Nel 2013, Miky Lee disse, intervistata da Wired, che il suo sogno era di vedere «le persone di tutto il mondo apprezzare la cultura coreana», e spiegò che per farlo era fondamentale «impacchettare la cultura sudcoreana e portarla fuori dall’Asia». In un’altra intervista, fatta un anno dopo con Bloomberg, disse anche di immaginarsi che un giorno ci sarebbe stato «un mondo in cui le persone mangiavano cibo coreano una volta a settimana, ascoltavano ogni tanto musica coreana e guardavano un paio di film coreani all’anno».
Ci è in gran parte riuscita, ha spiegato l’Hollywood Reporter, «inglobando i suo concorrenti e proponendosi come un hub per la creazione e la produzione di contenuti di ogni tipo: film, musica, televisione, teatro e prodotti digitali, tutti sotto un solo tetto. È difficile trovare qualcosa nel cinema, nella televisione o nell’industria musicale sudcoreana in cui CJ non abbia messo le mani».
Sempre l’Hollywood Reporter ha scritto che Lee – che da alcuni anni vive in California – ha fatto tutto questo «con una passione e un’intensità quasi evangelica», in particolare quando si parla di cinema. Si racconta, per esempio, che fosse solita andare a visitare i produttori statunitensi portando loro DVD dei film sudcoreani. A proposito dei suoi gusti, tra i suoi film preferiti ci sono Mad Max: Fury Road, Love Story e Il giustiziere della notte e che tra i suoi attori preferiti ci sono Marcello Mastroianni, Sophia Loren, Catherine Deneuve e Alain Delon.
Negli ultimi anni, l’ascesa di Lee e della sua società si è anche dovuta confrontare con le complicate vicende politiche della Corea del Sud, che hanno portato all’impeachment, alle dimissioni e all’incarcerazione dell’ex presidente Park Geun-hye ; e che avevano portato, nel 2013, all’arresto (con accuse di appropriazione indebita ed evasione) del fratello di Lee, al tempo capo del CJ Group.

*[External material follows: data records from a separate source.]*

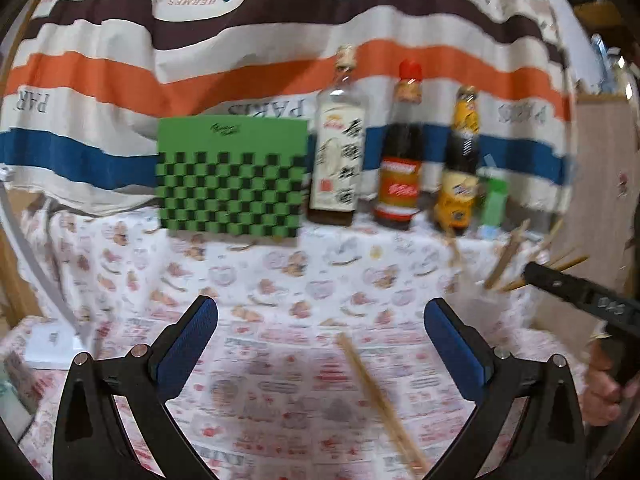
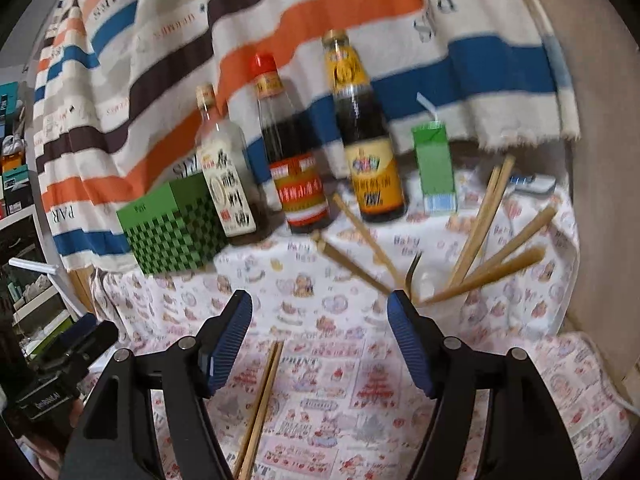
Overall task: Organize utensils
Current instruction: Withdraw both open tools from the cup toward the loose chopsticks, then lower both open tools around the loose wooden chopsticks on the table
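— Left claw [image 1: 320,320]?
— Spread wide, blue pads [image 1: 188,344] well apart, gripping nothing. Hovering over the printed cloth on the desk [image 1: 280,280].
— Anything between the pads?
— Only a pair of chopsticks [image 1: 380,400] lying flat on the cloth, below the claw and nearer its right pad, not touched.
— Right claw [image 2: 320,332]?
— Also parted, though less widely, and empty. Same loose chopsticks [image 2: 260,408] lying just below its left pad, clear of it.
— Rest of the utensils?
— Standing in a clear cup [image 2: 436,292], blurred, just beyond the right claw's right pad: several chopsticks [image 2: 480,220] fanned out and leaning every way.
— Farther back from that cup?
— Behind it, a small green carton [image 2: 434,168] with a straw. Left of the carton, three sauce bottles in a row: yellow-labelled [image 2: 368,160], red-capped [image 2: 288,160], pale-labelled [image 2: 224,184]. Left again, a green checkered box [image 2: 172,232]. All backed by a striped cloth [image 2: 280,20] hanging behind.
— Other hand visible?
— Yes, at the right edge of the left view, fingers [image 1: 604,396] wrapped round the black handle.
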### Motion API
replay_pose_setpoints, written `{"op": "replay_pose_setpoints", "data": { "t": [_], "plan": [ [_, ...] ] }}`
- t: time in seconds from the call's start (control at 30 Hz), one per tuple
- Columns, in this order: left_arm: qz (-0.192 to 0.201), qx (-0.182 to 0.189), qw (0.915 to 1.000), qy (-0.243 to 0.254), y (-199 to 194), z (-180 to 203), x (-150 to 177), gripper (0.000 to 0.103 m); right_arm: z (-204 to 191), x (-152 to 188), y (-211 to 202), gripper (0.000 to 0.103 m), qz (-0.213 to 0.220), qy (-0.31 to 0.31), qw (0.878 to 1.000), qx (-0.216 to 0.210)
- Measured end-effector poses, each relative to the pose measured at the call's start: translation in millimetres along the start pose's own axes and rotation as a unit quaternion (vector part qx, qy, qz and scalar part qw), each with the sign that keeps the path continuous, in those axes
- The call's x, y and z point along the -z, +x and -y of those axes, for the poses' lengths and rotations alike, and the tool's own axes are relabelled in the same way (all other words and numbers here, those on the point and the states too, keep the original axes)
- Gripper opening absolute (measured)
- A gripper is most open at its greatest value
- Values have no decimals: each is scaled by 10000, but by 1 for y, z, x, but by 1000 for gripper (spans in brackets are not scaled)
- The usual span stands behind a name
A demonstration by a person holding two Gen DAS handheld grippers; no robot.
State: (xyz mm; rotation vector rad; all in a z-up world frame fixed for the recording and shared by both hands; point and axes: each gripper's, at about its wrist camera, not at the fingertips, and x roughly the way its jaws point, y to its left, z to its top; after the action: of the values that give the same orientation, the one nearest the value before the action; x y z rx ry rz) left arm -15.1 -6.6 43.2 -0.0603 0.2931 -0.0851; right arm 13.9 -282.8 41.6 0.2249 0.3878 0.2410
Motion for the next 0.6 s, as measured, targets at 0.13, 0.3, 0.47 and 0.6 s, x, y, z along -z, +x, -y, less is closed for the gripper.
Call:
{"op": "replay_pose_setpoints", "data": {
  "t": [0.13, 0.3, 0.47, 0.6],
  "plan": [
    [-337, -74, 9991, -246, 15, -11, 6, 102, -4, 8, 11, 72, -133, -145, 9998, 104],
    [-929, -90, 9929, -744, 33, -29, 13, 102, -10, 19, 25, 74, -391, -332, 9985, 175],
    [-1103, -207, 9916, -645, 39, -28, 16, 102, -12, 31, 42, 77, -827, -214, 9963, 106],
    [-1193, -268, 9912, -514, 42, -24, 18, 102, -12, 42, 57, 77, -1243, -101, 9921, 165]
  ]
}}
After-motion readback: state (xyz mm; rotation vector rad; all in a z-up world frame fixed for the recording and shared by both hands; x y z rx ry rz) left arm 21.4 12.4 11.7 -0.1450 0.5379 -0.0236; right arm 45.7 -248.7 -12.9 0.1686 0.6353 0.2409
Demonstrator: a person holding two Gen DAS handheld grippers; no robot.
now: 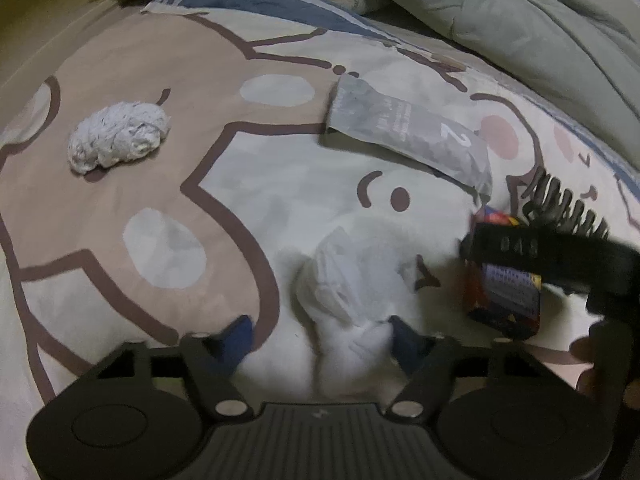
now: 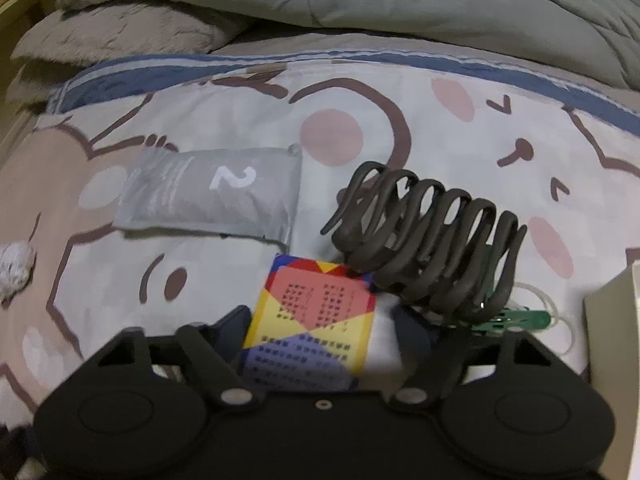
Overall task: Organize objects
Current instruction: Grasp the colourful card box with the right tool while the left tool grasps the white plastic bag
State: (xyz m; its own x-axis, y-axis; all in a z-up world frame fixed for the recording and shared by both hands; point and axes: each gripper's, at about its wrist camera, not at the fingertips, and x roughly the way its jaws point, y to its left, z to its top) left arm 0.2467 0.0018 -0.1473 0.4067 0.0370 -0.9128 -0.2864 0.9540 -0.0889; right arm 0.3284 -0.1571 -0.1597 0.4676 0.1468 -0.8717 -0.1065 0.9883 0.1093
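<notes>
- Bedspread, printed with cartoon animals, serves as the work surface; the loose items lie spread across it, each with room for fingers to come down on either side.
- Left gripper: its blue fingers stand apart, straddling a crumpled white tissue that lies on the bed between them; the right finger is at the tissue's edge, but no clamping shows.
- Right gripper: fingers likewise apart around a colourful printed box; the left finger lies against the box's side, the right one stands clear, so the box is bracketed, not held.
- Grey sachet, marked "2", lies flat at about 10 o'clock from the box.
- Dark claw hair clip rests at about 1 o'clock from the box, its near end beside the box's far corner.
- Green clip sits just beyond the hair clip's near end, at 3 o'clock from the box.
- White fabric ball lies well apart, at 10 o'clock from the tissue.
- Judgement: both grippers appear poised to pick up, neither grasp complete.
</notes>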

Il fratello che Lee ha ringraziato due volte sul palco degli Oscar – la seconda dicendo: «Grazie Jay, voglio ringraziare mio fratello Jay» – dopo che erano stati riaperti i microfoni e riaccese le luci. È una vicenda complicata, probabilmente legata al fatto che il fratello di Lee fosse inviso all’ex presidente, e in cui Miky Lee non è comunque mai stata coinvolta.
Ora CJ Group – la holding dell’intero gruppo, di cui Lee è formalmente ancora vicepresidente – ha entrate per oltre 25 miliardi di dollari l’anno e la CJ ENM, la sua parte che si occupa di intrattenimento ha una capitalizzazione di 2,9 miliardi di dollari: controlla più di 4mila sale cinematografiche nel mondo, ha prodotto 5 dei 10 film sudcoreani che hanno incassato di più nella storia, controlla 16 canali televisivi, supervisiona la pubblicazione di centinaia di canzoni l’anno ed è presente in 20 paesi fuori dalla Corea del Sud. Tra i piani di Miky Lee, ora che un suo film ha vinto l’Oscar, c’è la produzione di almeno un paio di film in inglese all’anno, oltre a quelli che già produce in coreano.